Пауза. Я пытался смириться, принять, осознать её откровения. С задумчивым любопытством смотрела на меня она, всё такая же переменчивая и такая же живая! Живее, чем когда бы то ни было. Я ощущал себя выгоревшим, но она была разгорающимся костром — или пожаром? Сирень рассмеялась моим мыслям и продолжила:
— Я оставила свой первый мир за спиной. Начала с нуля! Я была в компании величайших иномагов, первых, тех, кто шагнул за грань до открытия листа, и я была среди равных. Я говорила с чистыми богами, я встречалась со Стражем, я свидетельствовала открытие листа, я билась рука об руку с богами, демонами и перворождёнными против Исказителя, я помогала Ивицеру возводить его империю — и вгрызалась в сердца ревенантов, когда Мерлин пригласил её разрушить. Это была жизнь! Настоящая жизнь! Но всё заканчивается, помнишь? Всё уходит в Лету!

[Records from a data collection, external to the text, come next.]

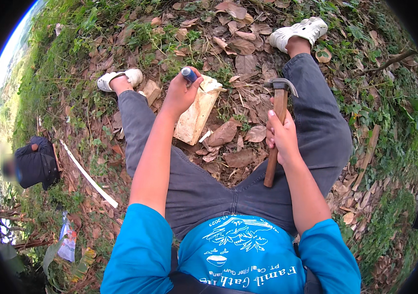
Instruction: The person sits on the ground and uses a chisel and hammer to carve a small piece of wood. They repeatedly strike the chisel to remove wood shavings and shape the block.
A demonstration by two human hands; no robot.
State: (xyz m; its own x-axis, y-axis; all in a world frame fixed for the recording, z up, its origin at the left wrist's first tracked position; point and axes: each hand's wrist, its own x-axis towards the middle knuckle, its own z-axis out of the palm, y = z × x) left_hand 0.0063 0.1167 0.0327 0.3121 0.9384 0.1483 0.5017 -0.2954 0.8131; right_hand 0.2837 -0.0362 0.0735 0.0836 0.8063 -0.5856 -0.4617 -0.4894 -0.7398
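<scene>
White lettering [267,277] (numerals [217,221] too) on blue shirt [263,255]

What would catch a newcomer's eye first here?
The hammer in the right hand, right of centre, its head toward the top. Then the left hand, holding a blue cylinder by a pale block on leafy ground between the legs. A white clog shows at upper right.

A pale, rough-ended wooden block [198,113] is lying aslant. A blue, grey-tipped cylindrical handle [188,74] is showing near its far end. A brown-shafted metal claw hammer [280,99] is slanting head-forward, rightward of both.
</scene>
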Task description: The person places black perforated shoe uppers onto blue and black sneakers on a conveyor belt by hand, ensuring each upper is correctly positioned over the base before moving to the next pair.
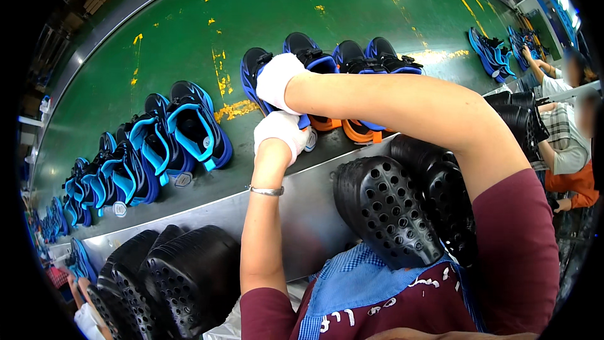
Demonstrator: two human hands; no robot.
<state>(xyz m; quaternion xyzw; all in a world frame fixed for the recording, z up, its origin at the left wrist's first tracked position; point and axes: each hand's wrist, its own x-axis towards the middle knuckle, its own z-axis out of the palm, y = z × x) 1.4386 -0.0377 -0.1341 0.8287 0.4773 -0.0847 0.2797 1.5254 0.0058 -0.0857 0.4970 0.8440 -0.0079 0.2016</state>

Мне был предложен дар волшебства, и я отказалась от него; он ничем не мог помочь. Я была слишком сильна, слишком искусна, я зашла слишком далеко. Танцевала на костях Ночных Гостей! Пила кровь княгинь потусторонья! Фейри бежали на изнанку, но я находила их там. Ходила меж листов, как между комнат... Границы — прочь! Реальность — мимо! Бездна шептала прямо в уши... Я уходила, но я была б не я, если б не сопротивлялась. Мне нечего было терять, и та сторона открывала отравленные тайны, а если прятала... Обожаю вырывать тайны врага из его ещё живого сердца! Вкус тайны... — странным, противоестественным образом она излучала восхищение и кривилась от отвращения одновременно. — Вкус тайны — незабываем. Но я должна была забыть! Забвение есть жизнь, забвение — единственный наш щит: такую истину я вырвала у Бездны. И я училась забывать.